It’s been a bad week for bald men in Africa. Up in Mozambique five bald men were ritually killed in the belief their heads contained gold. The witchdoctors would love to get a hold of Kelly, cause while his foot is a mess there’s still gold in his head.

On the best day of waves we’ve seen on tour in a few years – depending on your poison you might take Tahiti ‘14 – we were about to get a glimpse of life in Year Zero AK and you know what? Life goes on.

Did you pick the moment in the first heat when Joan Duru scrambled onto the ski and Joe and Pottz suffered a collective, paralysing attack of déjà vu, rendering them both mute? But before anyone could reset on the ski or mouth, “Holy shit,” the producers got in their ears and told them Duru was actually using jet ski assist, not escaping some large marine predator. I reckon both Joe and Pottz have thought about that moment two years ago, calling the heat with Mick and the shark every night since it happened with a deep Constanzan neuroses, thinking about what they should have said… but they locked up again this morning. I liked the black humour from the guy switching in the edit van who zoomed in on a seal during Mick’s heat later on, watching, waiting… he wouldn’t have to wait long.

As the sets stretched infinitely down into the bay it was clear that it was going to be a day for long rail… a fact Adriano De Souza realised halfway through his heat, buy which stage he was in the braii. Gabby learned. Longer rail line, heavier board, the nose of his board no longer looking like it was trying to fly off the roof of his car on the highway.

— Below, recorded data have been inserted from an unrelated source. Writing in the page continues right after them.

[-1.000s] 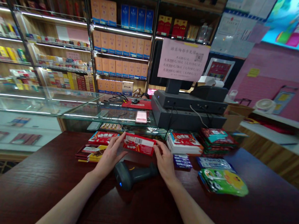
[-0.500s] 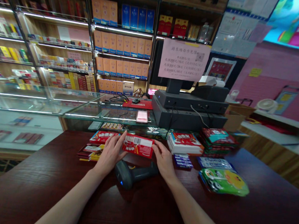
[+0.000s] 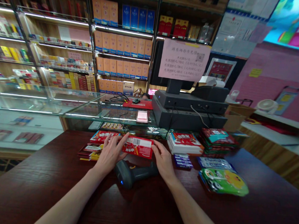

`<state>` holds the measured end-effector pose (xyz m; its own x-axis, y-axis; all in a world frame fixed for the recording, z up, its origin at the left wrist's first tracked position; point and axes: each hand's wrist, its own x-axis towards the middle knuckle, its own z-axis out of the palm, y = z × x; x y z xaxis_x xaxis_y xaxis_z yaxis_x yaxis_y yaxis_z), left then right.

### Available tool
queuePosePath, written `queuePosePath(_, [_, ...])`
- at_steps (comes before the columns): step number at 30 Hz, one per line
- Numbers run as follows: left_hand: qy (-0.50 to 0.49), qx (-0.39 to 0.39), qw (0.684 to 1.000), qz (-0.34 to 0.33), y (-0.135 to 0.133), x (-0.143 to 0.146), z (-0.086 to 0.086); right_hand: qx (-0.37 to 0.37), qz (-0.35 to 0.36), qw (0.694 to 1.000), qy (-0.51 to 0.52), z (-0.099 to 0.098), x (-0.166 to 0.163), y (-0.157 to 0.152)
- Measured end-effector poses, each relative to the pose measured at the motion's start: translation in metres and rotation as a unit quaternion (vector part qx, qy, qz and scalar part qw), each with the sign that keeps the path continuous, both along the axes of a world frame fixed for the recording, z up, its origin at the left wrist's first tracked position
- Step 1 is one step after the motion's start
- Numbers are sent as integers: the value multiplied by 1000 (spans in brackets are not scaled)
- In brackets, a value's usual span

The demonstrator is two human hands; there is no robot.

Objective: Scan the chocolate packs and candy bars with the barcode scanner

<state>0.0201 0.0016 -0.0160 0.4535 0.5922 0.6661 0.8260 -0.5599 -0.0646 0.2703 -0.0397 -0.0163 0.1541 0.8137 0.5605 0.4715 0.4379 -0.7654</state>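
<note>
A flat red snack box (image 3: 139, 147) with a barcode on its upward face is held between my two hands above the dark wooden counter. My left hand (image 3: 111, 153) grips its left end between thumb and index finger, other fingers raised. At the right end, my right hand (image 3: 163, 160) pinches the edge. Just below the box lies a dark grey barcode scanner (image 3: 132, 175) with a lit blue light, its handle reaching toward my right hand. Behind my left hand are another red box (image 3: 101, 136) and several flat red and yellow packets (image 3: 90, 151).
To the right are stacked red-and-white boxes (image 3: 184, 143), dark red packs (image 3: 217, 140), purple-blue packets (image 3: 183, 161) and a green pouch (image 3: 223, 182). A glass display case (image 3: 88, 113) borders the counter's far side, with a cash register and monitor (image 3: 191, 106) on it.
My left hand's fingers have shifted slightly, and the box is tilted a little differently. My right hand, the scanner and the surrounding goods look the same.
</note>
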Motion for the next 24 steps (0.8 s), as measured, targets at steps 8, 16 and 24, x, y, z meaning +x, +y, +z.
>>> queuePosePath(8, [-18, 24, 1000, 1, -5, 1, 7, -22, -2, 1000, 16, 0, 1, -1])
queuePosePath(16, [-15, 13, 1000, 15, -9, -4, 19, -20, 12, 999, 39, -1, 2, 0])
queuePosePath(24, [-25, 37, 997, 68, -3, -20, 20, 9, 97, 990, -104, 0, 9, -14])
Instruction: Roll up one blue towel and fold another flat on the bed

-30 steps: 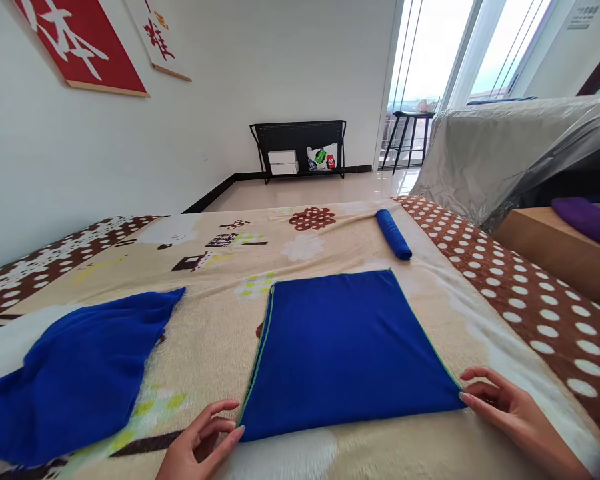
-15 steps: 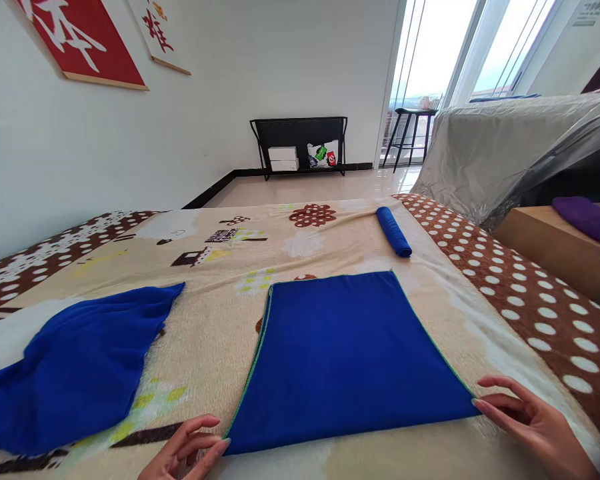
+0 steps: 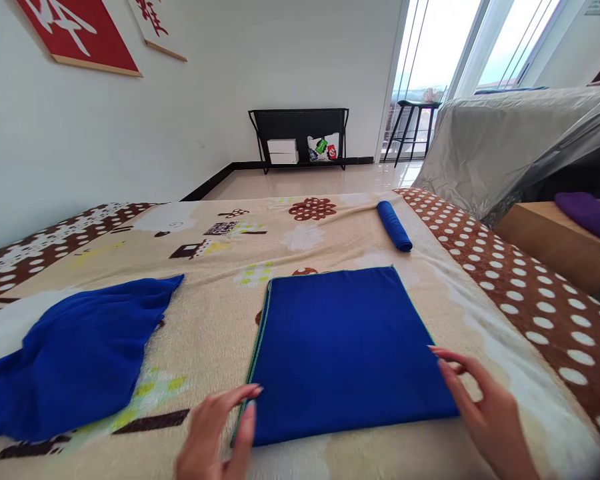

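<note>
A folded blue towel [image 3: 345, 347] lies flat on the patterned bed cover [image 3: 220, 320] in front of me. My left hand [image 3: 220, 433] rests at the towel's near left corner, fingers stretched along its left edge, holding nothing. My right hand [image 3: 480, 407] lies over the towel's right edge near the near right corner, fingers spread and slightly curled, touching the cloth. A rolled blue towel [image 3: 394, 226] lies further back on the right. A crumpled blue towel [image 3: 75, 353] lies loose at the left.
A brown polka-dot border [image 3: 520, 287] runs along the bed's right side. A wooden box [image 3: 555, 243] with purple cloth [image 3: 587, 213] stands at the right, beside plastic-covered furniture [image 3: 500, 147]. A black rack [image 3: 300, 137] and a stool [image 3: 414, 127] stand by the far wall.
Both hands have moved forward from the near corners onto the towel's side edges. The towel's near edge now lies a little further from me.
</note>
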A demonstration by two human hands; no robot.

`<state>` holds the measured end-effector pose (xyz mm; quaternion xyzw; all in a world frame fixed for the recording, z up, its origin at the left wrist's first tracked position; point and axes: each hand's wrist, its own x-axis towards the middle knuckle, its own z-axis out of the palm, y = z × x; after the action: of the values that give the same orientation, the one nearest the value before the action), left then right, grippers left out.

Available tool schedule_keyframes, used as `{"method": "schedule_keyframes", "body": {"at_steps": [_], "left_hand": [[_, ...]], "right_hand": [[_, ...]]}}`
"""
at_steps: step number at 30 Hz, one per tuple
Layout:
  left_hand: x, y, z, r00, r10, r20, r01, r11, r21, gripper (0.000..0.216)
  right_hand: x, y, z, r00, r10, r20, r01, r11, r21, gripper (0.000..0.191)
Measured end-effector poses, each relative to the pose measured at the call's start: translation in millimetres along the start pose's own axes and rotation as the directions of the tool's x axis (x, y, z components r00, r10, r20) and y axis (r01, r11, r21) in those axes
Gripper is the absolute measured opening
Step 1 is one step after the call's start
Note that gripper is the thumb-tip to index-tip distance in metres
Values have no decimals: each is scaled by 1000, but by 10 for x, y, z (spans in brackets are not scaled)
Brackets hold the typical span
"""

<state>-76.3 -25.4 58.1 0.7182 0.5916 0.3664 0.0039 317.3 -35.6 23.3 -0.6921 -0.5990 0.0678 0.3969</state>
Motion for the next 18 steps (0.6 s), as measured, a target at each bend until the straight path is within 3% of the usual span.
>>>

The first statement heat came from Mick Fanning, although he ran out of waves to make much of one.

Mick’s in J-Bay with UFC star Luke Rockhold, the pair having become good mates since Mick’s star went global after the shark thing. As the top seeds rolled out consecutively it got me thinking maybe a little bit of UFC billing would help generate interest in these guys. For a day all I’ve seen online is Kelly’s X-ray and Mayweather and McGregor’s press tour, and I dared to dream for just a minute of the WSL touring their stars around, baiting each other brutally. Can you imagine John John and Jordy on stage, Jordy channelling Die Antwoord’s Ninja, yelling at John John, “He earns seven figures and look at him, he’s wearing a forking tracksuit!” If the WSL goes pay-per-view you can bet on it.

The top seeds were on fire. John John wasn’t quite where he was in round one, but an exasperated Pottz, pausing for breath at heats end, said it simply. “Jeez he’s good.” He might be saving some hyperbolic material for finals days but the exhausted honesty was nice.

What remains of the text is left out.